Find every line of the records that has "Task" and return it.

*** Opening of Data records ***

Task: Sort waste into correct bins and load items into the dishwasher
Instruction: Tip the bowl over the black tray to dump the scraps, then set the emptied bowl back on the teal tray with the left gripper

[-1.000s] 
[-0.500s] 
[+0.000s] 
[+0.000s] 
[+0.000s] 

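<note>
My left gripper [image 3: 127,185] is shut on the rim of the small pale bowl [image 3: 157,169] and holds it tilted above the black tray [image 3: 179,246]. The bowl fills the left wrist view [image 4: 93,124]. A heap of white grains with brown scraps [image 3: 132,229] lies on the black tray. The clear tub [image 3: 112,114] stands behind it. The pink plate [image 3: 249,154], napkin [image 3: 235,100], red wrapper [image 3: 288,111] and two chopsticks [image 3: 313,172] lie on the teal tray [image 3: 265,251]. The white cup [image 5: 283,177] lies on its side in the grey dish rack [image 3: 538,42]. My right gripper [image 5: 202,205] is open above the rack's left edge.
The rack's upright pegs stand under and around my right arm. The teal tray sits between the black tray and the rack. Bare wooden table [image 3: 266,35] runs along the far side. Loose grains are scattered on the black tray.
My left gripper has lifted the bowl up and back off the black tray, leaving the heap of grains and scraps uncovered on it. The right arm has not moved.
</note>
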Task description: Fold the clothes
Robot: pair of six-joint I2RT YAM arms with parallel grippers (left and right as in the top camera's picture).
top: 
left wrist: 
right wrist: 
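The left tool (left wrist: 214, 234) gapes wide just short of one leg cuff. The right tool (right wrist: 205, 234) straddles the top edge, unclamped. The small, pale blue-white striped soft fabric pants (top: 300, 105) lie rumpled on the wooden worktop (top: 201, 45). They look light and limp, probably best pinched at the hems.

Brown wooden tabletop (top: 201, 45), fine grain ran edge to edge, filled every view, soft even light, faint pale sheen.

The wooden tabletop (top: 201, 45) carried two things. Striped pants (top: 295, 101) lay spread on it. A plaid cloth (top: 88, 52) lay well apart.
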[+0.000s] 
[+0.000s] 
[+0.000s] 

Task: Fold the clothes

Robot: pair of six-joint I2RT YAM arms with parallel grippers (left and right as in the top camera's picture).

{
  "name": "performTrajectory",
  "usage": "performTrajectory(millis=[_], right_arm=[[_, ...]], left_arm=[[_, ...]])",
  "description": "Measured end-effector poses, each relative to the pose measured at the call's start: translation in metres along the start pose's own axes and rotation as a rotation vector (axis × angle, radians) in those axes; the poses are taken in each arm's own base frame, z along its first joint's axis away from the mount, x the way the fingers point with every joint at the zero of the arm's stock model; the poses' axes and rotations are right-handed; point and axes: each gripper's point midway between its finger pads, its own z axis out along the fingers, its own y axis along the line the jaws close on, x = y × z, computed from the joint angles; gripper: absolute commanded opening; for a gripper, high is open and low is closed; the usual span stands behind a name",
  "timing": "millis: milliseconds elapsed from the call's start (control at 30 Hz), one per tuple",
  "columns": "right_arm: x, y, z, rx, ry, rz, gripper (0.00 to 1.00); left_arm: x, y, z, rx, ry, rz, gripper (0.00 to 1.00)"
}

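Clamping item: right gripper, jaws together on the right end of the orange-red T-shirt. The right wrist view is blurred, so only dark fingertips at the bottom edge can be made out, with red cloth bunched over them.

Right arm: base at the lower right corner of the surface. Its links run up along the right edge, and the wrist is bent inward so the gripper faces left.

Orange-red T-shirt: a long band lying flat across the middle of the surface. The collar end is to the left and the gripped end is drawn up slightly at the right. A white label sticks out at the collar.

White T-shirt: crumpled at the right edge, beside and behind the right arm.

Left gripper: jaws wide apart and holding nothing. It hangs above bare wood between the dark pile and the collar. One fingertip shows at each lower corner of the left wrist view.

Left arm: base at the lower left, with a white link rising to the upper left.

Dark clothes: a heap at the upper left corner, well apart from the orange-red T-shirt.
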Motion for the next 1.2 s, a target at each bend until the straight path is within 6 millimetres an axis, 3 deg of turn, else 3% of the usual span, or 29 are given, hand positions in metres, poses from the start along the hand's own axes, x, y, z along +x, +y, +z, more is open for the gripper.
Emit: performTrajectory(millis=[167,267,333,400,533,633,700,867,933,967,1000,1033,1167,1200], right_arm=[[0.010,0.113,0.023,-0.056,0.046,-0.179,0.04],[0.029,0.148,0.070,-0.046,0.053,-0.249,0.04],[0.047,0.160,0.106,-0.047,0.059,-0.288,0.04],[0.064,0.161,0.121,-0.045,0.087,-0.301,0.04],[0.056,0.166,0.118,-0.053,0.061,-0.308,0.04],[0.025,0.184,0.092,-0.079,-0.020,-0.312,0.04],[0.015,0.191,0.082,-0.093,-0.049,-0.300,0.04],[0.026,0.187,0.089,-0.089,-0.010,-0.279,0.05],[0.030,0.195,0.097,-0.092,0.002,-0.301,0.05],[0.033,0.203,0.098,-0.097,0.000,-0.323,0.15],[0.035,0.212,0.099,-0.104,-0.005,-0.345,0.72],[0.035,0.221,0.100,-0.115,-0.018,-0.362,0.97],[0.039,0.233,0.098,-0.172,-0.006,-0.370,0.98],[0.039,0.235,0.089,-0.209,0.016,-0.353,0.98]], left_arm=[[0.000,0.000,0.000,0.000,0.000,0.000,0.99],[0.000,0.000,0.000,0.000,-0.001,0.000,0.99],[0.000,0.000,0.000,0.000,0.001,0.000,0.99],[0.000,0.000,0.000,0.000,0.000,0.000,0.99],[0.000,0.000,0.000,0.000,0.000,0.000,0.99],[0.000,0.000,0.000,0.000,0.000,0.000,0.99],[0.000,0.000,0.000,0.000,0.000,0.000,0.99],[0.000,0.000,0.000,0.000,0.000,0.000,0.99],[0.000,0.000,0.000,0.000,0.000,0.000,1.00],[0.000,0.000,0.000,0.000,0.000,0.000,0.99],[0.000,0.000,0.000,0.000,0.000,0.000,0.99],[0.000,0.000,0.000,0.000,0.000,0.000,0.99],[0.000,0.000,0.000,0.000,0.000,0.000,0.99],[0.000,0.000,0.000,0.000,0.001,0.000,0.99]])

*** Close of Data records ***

Output:
Task: Sort waste into correct bins and load items into the dishwasher
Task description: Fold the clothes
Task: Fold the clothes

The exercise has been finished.